■ **WORK ORDER**:
Transcribe the data verbatim and drop its images.
########
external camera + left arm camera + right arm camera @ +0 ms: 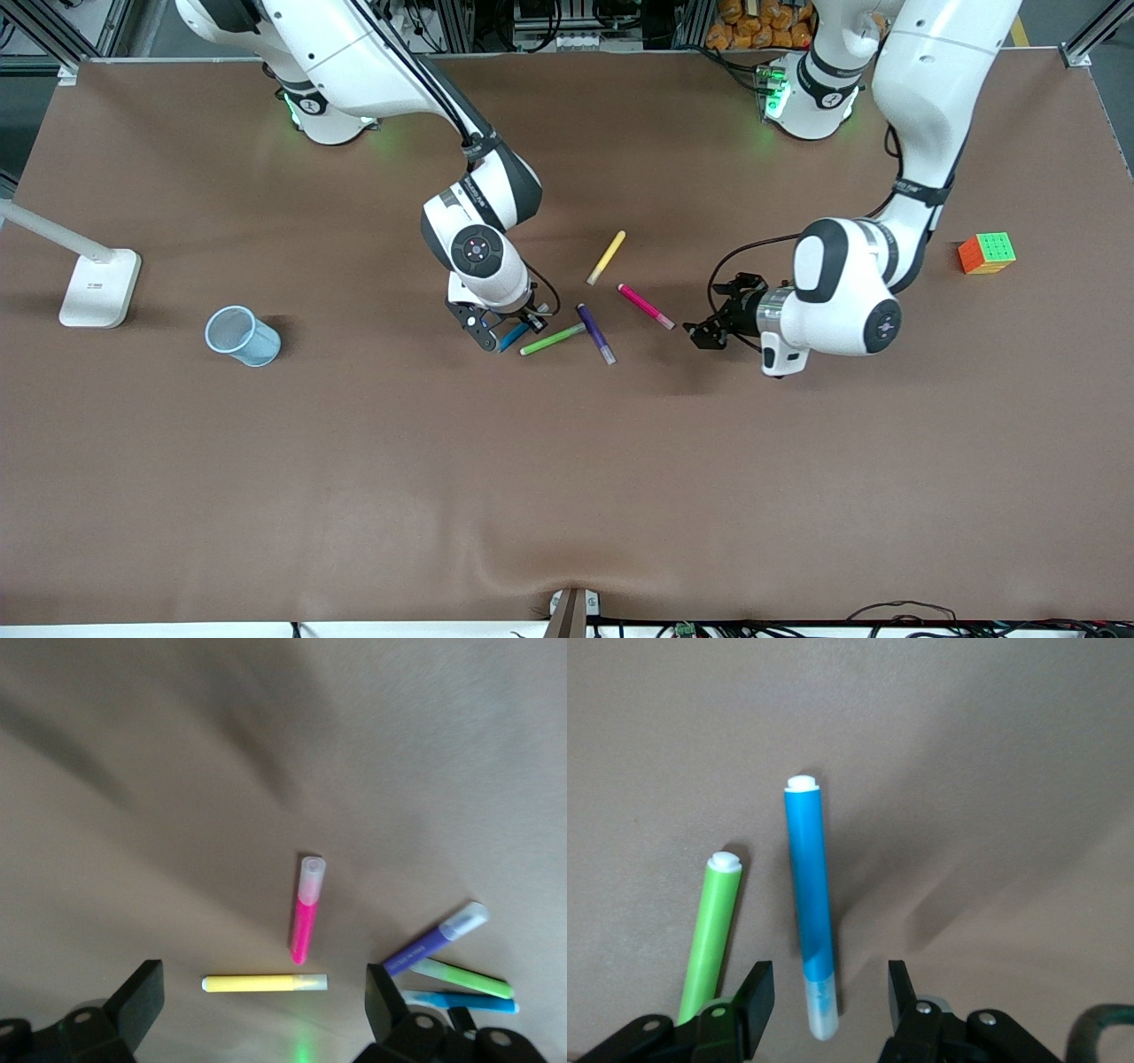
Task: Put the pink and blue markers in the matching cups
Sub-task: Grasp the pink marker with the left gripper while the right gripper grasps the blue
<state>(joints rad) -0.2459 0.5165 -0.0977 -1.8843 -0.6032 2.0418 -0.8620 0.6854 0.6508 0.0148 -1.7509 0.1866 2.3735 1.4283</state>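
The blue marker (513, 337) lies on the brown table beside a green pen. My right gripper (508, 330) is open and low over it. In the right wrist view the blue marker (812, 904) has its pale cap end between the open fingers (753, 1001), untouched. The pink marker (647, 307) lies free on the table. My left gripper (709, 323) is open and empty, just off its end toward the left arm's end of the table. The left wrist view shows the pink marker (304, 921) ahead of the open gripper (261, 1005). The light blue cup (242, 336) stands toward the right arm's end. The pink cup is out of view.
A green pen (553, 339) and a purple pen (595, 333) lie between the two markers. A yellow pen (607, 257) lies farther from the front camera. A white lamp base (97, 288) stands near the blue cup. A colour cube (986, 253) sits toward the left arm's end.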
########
■ **EXERCISE SOLUTION**:
external camera + left arm camera + right arm camera @ +0 ms: 
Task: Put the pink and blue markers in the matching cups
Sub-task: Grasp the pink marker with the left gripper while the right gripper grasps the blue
<state>(joints rad) -0.2459 0.5165 -0.0977 -1.8843 -0.6032 2.0418 -0.8620 0.6854 0.6508 0.0148 -1.7509 0.1866 2.3735 1.4283</state>
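The blue marker (513, 337) lies on the brown table beside a green pen. My right gripper (508, 330) is open and low over it. In the right wrist view the blue marker (812, 904) has its pale cap end between the open fingers (753, 1001), untouched. The pink marker (647, 307) lies free on the table. My left gripper (709, 323) is open and empty, just off its end toward the left arm's end of the table. The left wrist view shows the pink marker (304, 921) ahead of the open gripper (261, 1005). The light blue cup (242, 336) stands toward the right arm's end. The pink cup is out of view.
A green pen (553, 339) and a purple pen (595, 333) lie between the two markers. A yellow pen (607, 257) lies farther from the front camera. A white lamp base (97, 288) stands near the blue cup. A colour cube (986, 253) sits toward the left arm's end.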

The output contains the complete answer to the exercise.